** Opening Exercise data block **
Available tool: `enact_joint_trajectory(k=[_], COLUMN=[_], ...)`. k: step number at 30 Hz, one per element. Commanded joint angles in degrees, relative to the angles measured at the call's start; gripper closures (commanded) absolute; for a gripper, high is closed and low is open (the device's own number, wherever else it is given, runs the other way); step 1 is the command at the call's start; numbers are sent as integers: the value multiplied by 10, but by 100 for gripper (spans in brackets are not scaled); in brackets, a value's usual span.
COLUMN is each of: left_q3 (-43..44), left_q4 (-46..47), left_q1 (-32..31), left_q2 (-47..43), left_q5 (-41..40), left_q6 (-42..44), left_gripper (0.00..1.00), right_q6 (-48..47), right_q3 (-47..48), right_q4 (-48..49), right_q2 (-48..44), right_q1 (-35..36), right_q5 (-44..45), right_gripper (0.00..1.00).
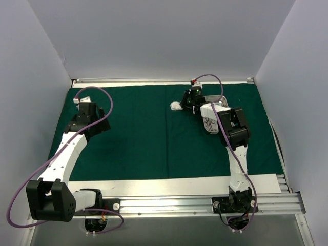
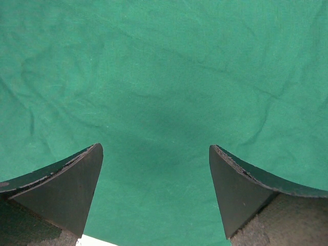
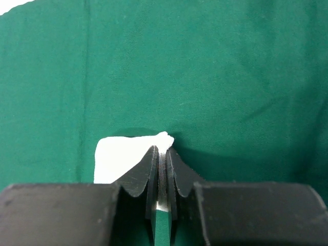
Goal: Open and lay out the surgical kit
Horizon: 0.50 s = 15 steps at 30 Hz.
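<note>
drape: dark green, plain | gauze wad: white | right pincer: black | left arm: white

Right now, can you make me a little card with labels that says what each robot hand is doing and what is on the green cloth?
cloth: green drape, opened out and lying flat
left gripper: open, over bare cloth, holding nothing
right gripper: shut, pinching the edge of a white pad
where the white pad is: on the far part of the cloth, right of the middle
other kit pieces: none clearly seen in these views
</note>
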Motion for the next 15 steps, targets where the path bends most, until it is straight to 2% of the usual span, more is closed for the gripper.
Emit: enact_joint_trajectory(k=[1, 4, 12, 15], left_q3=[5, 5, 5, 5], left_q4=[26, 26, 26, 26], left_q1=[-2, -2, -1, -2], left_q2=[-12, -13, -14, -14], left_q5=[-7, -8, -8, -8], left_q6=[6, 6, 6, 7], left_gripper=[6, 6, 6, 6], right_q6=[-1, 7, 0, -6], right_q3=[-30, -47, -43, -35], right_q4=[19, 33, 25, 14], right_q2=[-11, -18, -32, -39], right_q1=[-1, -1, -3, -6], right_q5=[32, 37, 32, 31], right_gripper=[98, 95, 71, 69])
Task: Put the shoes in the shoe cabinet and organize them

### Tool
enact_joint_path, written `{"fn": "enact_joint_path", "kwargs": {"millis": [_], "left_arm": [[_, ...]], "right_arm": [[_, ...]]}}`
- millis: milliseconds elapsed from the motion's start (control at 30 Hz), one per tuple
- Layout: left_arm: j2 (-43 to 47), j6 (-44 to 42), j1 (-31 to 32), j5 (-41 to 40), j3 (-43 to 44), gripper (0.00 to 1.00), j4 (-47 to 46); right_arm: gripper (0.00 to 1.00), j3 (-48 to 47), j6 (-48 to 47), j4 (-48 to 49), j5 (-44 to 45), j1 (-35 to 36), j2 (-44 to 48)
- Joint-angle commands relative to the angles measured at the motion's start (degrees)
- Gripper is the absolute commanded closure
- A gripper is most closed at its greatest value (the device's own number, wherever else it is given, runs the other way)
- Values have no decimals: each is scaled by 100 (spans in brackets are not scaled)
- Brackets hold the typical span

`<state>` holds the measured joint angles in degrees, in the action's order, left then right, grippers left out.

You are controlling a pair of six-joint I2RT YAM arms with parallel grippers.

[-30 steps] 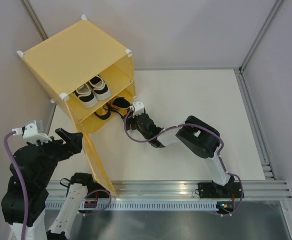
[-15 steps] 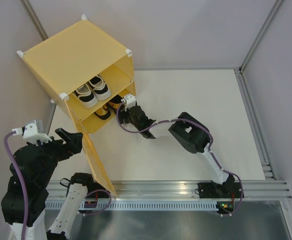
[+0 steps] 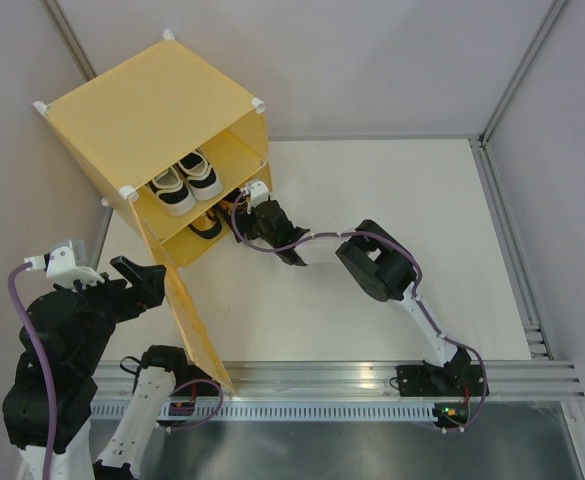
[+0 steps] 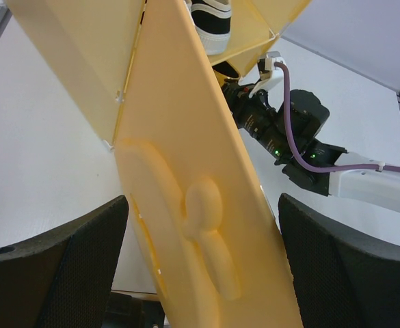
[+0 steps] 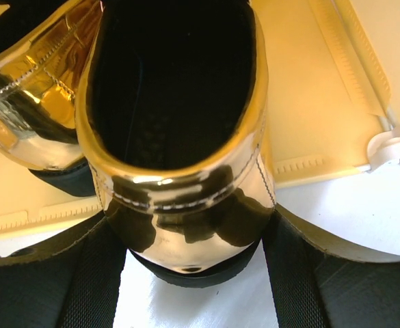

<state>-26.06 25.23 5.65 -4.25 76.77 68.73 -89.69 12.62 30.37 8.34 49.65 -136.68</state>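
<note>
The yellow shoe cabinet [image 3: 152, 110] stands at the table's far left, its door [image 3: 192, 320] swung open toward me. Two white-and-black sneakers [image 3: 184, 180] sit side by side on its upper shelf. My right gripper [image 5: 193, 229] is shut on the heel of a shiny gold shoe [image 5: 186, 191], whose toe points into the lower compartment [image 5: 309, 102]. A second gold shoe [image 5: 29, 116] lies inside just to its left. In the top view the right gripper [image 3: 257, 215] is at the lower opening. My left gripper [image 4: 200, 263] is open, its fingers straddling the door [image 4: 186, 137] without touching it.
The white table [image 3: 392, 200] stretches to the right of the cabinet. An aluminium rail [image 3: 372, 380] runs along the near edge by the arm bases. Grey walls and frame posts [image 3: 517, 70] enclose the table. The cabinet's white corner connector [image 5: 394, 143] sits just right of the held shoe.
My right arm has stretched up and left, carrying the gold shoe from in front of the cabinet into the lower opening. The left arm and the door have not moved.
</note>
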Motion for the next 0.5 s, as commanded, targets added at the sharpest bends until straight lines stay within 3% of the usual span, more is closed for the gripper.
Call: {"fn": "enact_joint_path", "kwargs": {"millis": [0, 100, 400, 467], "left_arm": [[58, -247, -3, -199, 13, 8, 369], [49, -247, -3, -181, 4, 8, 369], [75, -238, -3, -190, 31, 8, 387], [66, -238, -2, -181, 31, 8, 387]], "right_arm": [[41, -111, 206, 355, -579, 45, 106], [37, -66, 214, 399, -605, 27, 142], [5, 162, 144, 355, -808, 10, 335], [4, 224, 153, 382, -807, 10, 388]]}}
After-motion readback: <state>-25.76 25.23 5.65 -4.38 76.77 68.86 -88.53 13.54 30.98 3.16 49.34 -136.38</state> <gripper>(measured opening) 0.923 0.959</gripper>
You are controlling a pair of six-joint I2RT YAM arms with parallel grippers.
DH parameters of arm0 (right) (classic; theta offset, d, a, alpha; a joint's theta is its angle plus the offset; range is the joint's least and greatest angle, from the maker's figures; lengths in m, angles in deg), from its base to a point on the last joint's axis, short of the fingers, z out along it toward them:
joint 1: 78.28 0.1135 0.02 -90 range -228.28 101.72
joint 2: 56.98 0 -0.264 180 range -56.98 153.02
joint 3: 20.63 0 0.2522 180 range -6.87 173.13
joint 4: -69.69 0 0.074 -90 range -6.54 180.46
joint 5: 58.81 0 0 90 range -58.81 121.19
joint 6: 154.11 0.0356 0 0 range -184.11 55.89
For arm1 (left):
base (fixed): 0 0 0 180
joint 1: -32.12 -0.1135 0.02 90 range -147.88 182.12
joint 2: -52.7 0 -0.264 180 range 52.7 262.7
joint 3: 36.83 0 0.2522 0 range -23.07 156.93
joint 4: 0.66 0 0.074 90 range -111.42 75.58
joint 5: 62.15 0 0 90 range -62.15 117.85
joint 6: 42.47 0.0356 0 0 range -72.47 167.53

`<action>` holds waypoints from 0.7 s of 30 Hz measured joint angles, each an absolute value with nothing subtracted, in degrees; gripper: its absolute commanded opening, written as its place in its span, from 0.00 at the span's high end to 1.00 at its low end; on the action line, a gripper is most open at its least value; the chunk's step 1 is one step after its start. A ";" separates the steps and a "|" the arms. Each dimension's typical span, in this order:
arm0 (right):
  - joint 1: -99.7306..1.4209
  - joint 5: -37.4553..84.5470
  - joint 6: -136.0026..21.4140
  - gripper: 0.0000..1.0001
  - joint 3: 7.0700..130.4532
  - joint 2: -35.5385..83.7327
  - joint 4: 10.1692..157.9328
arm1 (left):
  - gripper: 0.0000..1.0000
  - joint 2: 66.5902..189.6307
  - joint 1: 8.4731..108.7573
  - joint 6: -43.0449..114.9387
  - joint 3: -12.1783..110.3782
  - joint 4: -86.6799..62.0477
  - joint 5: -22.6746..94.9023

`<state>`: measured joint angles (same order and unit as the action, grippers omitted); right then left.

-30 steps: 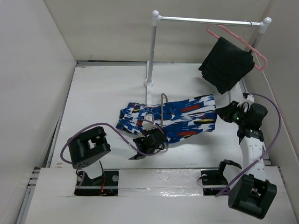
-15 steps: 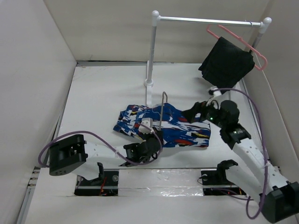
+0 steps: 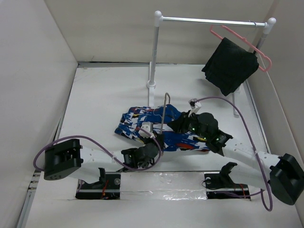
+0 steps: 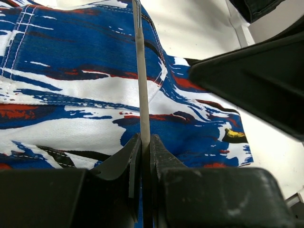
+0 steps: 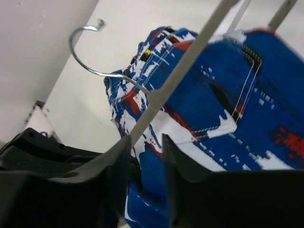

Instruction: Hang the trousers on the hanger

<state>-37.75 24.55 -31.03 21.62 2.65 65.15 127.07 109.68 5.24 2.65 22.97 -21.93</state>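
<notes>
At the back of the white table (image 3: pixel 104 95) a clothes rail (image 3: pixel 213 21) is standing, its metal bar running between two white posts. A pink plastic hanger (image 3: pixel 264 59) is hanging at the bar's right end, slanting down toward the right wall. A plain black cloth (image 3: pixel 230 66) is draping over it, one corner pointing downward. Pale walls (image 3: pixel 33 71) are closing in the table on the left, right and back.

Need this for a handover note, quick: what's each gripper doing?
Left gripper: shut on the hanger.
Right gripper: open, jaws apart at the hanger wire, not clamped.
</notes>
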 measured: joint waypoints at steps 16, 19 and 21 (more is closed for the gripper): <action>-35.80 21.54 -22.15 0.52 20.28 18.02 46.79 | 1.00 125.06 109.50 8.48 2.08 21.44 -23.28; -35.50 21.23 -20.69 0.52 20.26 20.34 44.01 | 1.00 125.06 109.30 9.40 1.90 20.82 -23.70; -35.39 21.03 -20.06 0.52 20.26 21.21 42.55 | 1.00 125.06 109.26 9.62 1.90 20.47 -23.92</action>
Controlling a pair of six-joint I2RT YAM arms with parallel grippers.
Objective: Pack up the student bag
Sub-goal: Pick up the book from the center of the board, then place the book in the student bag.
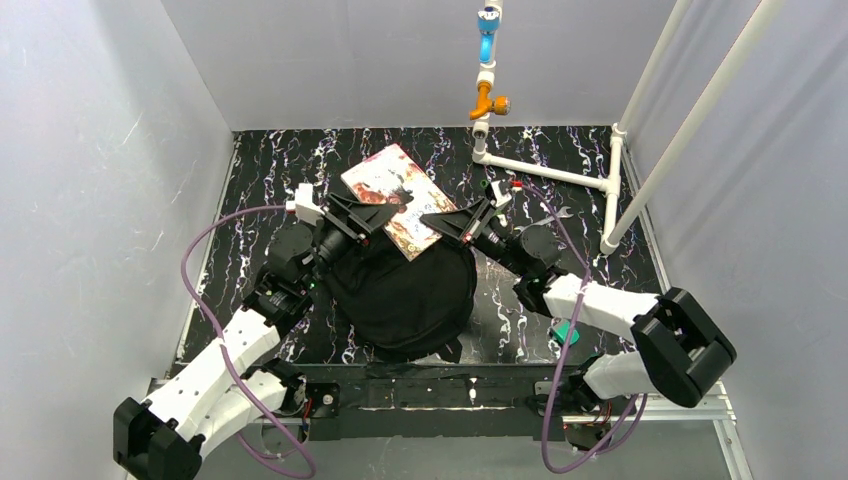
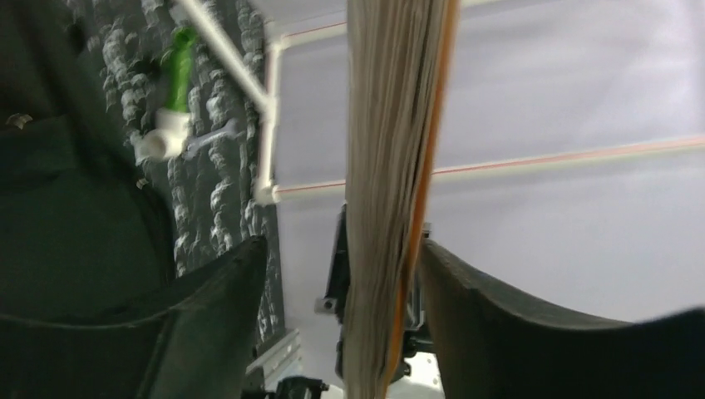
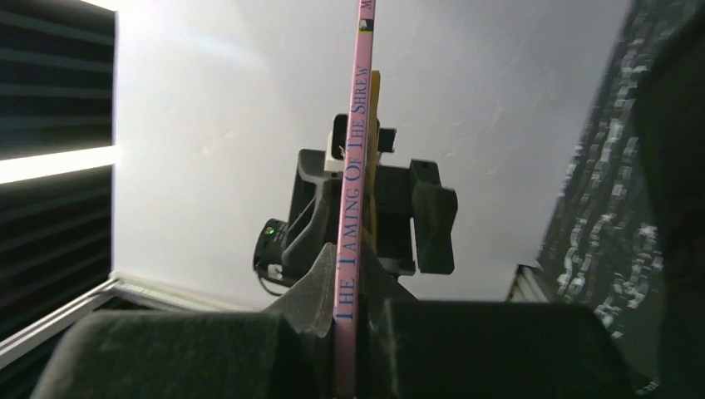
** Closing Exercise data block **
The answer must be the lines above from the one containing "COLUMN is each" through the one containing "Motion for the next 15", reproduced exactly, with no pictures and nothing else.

(Answer for this exercise)
COLUMN is each of: left_q3 (-43..44), left_q4 (-46..47), left_q1 (-32..31), left_q2 (-47..43), left_q5 (-41..40), left_q6 (-42..44), left_gripper (0.00..1.00), right_q6 (-48..47), right_q3 (-47..48), right_q4 (-48..49), right_q2 (-48..44), right_q1 (-35..36), right_q5 (-44..45), right_gripper (0.00..1.00).
Goal: Open and lay out the surgical kit
Horizon: 0.50 s = 15 steps at 30 Hz.
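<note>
drape: dark green, plain | gauze wad: white | right pincer: black | left arm: white

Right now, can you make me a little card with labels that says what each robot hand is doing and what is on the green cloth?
cloth: green drape, opened out and lying flat
left gripper: open, over bare cloth, holding nothing
right gripper: shut, pinching the edge of a white pad
where the white pad is: on the far part of the cloth, right of the middle
other kit pieces: none clearly seen in these views
</note>
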Motion for the next 15 steps, targets where the path bends most, until it is straight to 2% of the usual span, more is closed for the gripper.

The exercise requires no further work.